Since we're on the subject of streaming vs. traditional TV, here are some n=1 observations.
Even in the case of free (or, more generally, no marginal cost) programming, I'll wager we've all felt cheated after watching a disappointing show. "There's an hour I'll never get back" sums the feeling up nicely. Therefore, part of getting potential viewers to sample a show is creating a low perceived viewing cost and risk of wasted time.
Here's where the n=1 comes in. I've noticed when I channel surf or I realize that a favorite show is about to start, I tend to underestimate the commitment associated with checking it out while simultaneously overestimating the scarcity. Since I don't know when my next chance to see it will be, I'll just watch until Columbo comes in or the Magnificent Seven talk to the old man or Ray Liota takes Lorraine Bracco to the Copa. Invariably, though, when those moments pass, I keep watching.
From a marketing standpoint, the combination of low perceived cost and scarcity is extraordinarily powerful (check out any marketing psychology book for examples), By comparison, when I sit down to watch something on-demand there's no sense of scarcity, I'm more aware of opportunity costs and, for some reason, I feel more like I'm making a commitment to watch the whole show -- opening credits to closing credits.
What a Hulu or a Netflix does have is a selling point often inversely related to scarcity, convenience. "Watch what you want to watch it." The key piece there is "what you want to watch." Once you've made your selection, convenience becomes a big plus.

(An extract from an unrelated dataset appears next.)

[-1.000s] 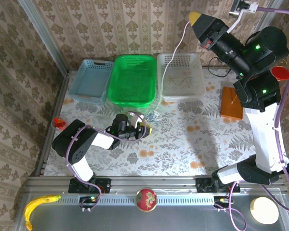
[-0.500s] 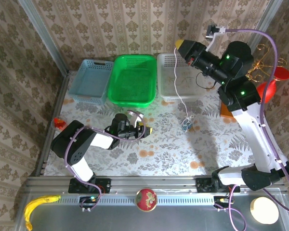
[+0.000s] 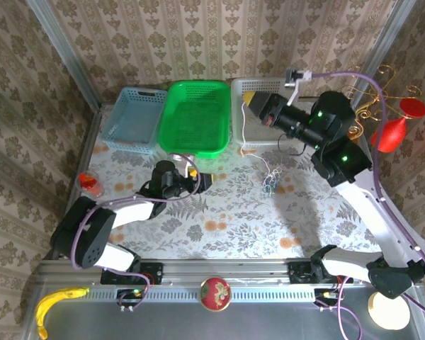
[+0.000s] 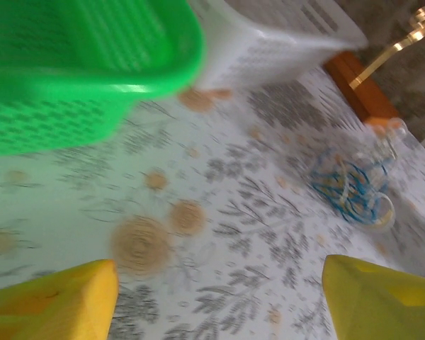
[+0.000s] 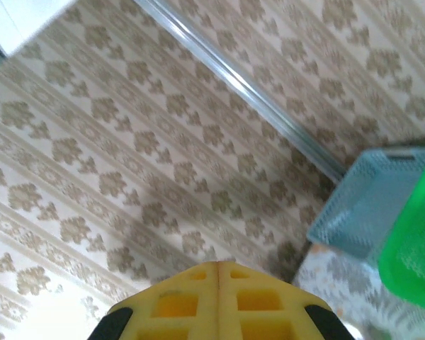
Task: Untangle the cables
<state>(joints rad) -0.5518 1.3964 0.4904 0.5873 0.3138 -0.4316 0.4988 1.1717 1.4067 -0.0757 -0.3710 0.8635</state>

It is often useful to think of marketing as three stages of persuasion:
1. Convince customers they want a product;
2. Convince them they want to buy it from you;
3. Convince them they want it now.
Recommendation algorithms do a good job with the third and, if you're seeing the recommendation, the second probably isn't a problem. I do not, however, see them doing a good job with the first, at least not without a great deal of help.